@2ji-han/kuromoji.js

v0.1.8

Published

5 months ago

JavaScript implementation of Japanese morphological analyzer

0High
0Medium
0Low

am4_02

japanese morphological analyzer nlp pos pos tagger tokenizer

kuromoji.js

English・日本語

this is fork of @takuyaa/kuromoji.js

and, I was inspired by the following repositories

@MijinkoSD/kuromoji.ts

Once again, I would like to thank you!

futures

[x] Tests Pass 100% :partying_face:
[x] async to promise/await :partying_face:
[x] Support and build for browser :partying_face:
[x] Asynchronization of init functions(eg. await kuromoji.builder()) :partying_face:
[ ] Support Stream
[ ] kuromoji-server
[ ] Support user dictionary
[ ] Search mode
[ ] Output of N-best solution
[ ] Support NAIST-jdic, Unidic
[ ] Low dictionary size(use fst?)

About

JavaScript implementation of Japanese morphological analyzer. This is a pure JavaScript porting of Kuromoji.
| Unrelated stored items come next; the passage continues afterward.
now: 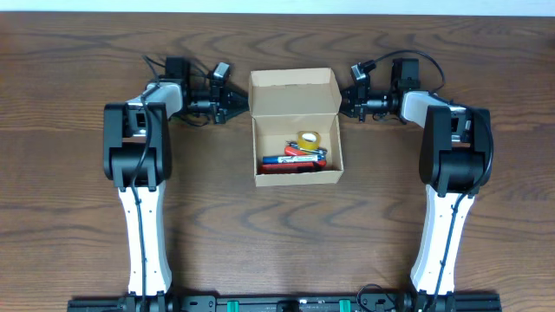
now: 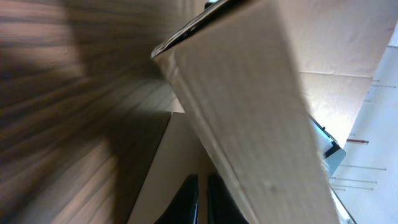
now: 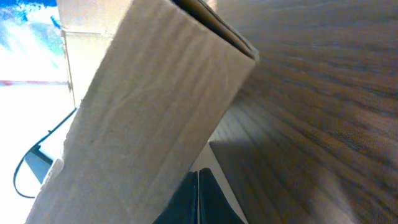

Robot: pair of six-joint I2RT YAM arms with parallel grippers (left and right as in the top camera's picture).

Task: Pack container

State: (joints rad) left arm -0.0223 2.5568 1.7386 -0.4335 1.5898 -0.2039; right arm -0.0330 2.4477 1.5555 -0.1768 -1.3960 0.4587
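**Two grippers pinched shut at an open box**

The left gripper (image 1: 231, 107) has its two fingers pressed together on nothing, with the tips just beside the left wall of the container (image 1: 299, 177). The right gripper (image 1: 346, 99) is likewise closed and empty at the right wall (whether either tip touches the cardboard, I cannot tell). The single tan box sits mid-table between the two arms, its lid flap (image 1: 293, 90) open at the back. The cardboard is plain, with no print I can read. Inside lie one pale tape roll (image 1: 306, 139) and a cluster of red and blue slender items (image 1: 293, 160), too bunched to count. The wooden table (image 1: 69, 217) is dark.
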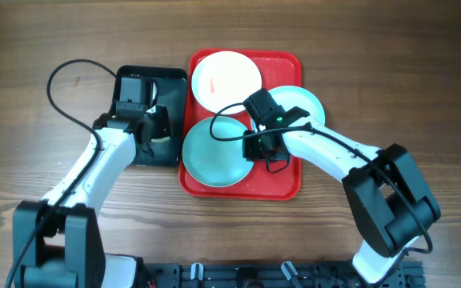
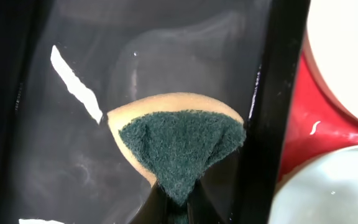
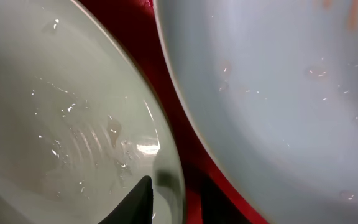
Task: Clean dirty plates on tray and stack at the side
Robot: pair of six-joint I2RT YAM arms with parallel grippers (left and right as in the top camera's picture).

You can see how kuromoji.js works in demo site.

Usage

Install with package manager:

npm install kuromoji.js
pnpm install kuromoji.js
bun install kuromoji.js

Load this library as follows:

import kuromoji from "kuromoji.js";
const kuromoji = require("kuromoji.js").default;
//browser
import kuromoji from 'https://cdn.jsdelivr.net/npm/kuromoji.js/dist/browser/index.min.js'

You can tokenize sentences with only 5 lines of code. If you need working examples, you can see the files under the demo or example directory.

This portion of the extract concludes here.